Cette convocation fait suite à la décision de la préfecture d’interdire cette manifestation du 11 octobre dernier, au motif que la déclaration de manif était trop tardive (24h avant au lieu de 72h, manif déposée par SUD CT 93 et le NPA). Pourtant les autorités savaient dès la manifestation du 3 octobre que celle du 11 octobre aurait lieu.

Il n’y a donc ni surprise ni trouble à l’ordre public qui peut justifier une telle convocation, mais une volonté claire d’intimidation de la part d’un État qui ne veut pas voir les femmes dénoncer les violences qu’elles subissent et la non-assistance à personne en danger des pouvoirs publics face à ces violences.

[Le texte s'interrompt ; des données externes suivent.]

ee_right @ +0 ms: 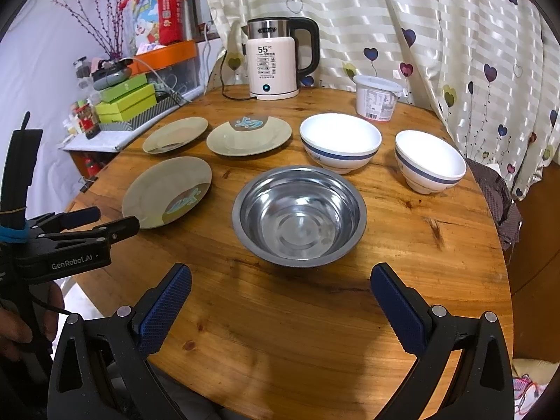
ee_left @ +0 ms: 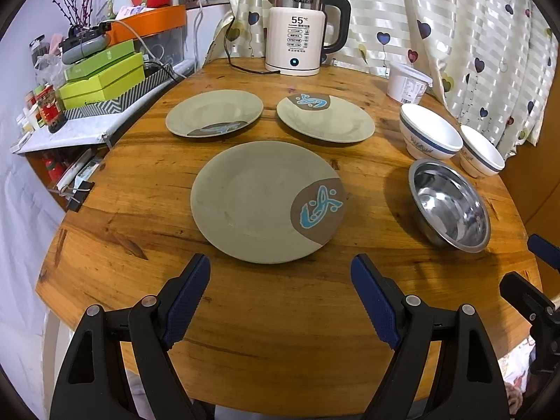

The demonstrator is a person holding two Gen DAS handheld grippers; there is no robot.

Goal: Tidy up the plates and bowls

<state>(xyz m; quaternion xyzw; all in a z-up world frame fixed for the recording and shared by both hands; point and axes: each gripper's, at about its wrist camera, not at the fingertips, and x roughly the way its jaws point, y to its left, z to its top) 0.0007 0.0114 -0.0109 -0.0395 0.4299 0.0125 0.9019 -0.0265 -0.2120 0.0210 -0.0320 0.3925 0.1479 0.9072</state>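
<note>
Left gripper (ee_left: 280, 301) spread wide, empty, above table (ee_left: 280, 332); right gripper (ee_right: 280, 311) likewise, its far side cut off in the left view. Nearest: steel bowl (ee_right: 299, 215), big plate (ee_left: 267, 201) left of it. Behind the bowl: two plates (ee_left: 214, 113) (ee_left: 325, 119), two white bowls (ee_right: 340, 141) (ee_right: 429, 161). Farthest: tub (ee_right: 376, 101), label unreadable; kettle (ee_right: 274, 59).

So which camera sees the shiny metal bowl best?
The right wrist camera: the steel bowl sits whole and centred ahead of the open right gripper, its inside showing. The left wrist camera shows the same bowl off to the right, stretched by the lens.
</note>
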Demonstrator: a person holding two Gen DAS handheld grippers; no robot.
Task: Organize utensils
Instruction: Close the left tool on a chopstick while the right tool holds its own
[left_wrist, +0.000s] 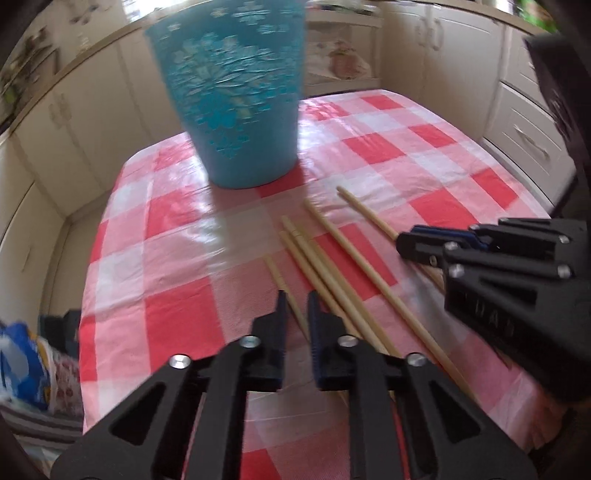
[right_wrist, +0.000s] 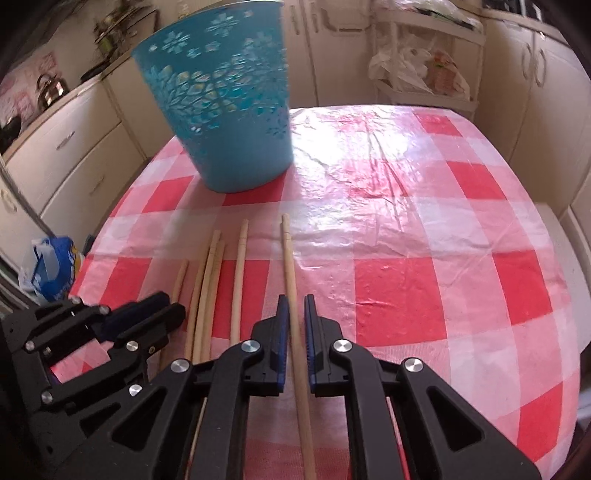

Cela constitue pour nous une tentative de nous censurer, puisque la manifestation précédente avait aussi été déposée hors délai et malgré tout autorisée ! Il faut savoir qu’une manifestation sur deux n’est pas déposée en Seine–Saint-Denis et que tout se passe toujours très bien. Nous avions donc décidé collectivement de maintenir la manifestation, car nous n’avons pas voulu nous taire face aux pressions de l’État ! Si la préfecture doit mener une action, ce n’est pas celle de criminaliser le mouvement social pour les droits des femmes, mais bien celle d’organiser leur accueil et leur protection lorsqu’elles sont violentées et au bout du bout tuées à cause de l’inaction de ce même État !

Tout cela intervient dans un contexte où nous dénonçons l’inaction du commissariat de Saint-Denis face aux violences faites aux femmes, et notamment les trop nombreuses plaintes pour violences refusées dans ce commissariat comme dans d’autres à travers toute la France.

C’est pourquoi nous appelons à un rassemblement ce mardi 22 octobre à 8h30 devant le commissariat central de Saint-Denis pour soutenir la camarade convoquée à 9h.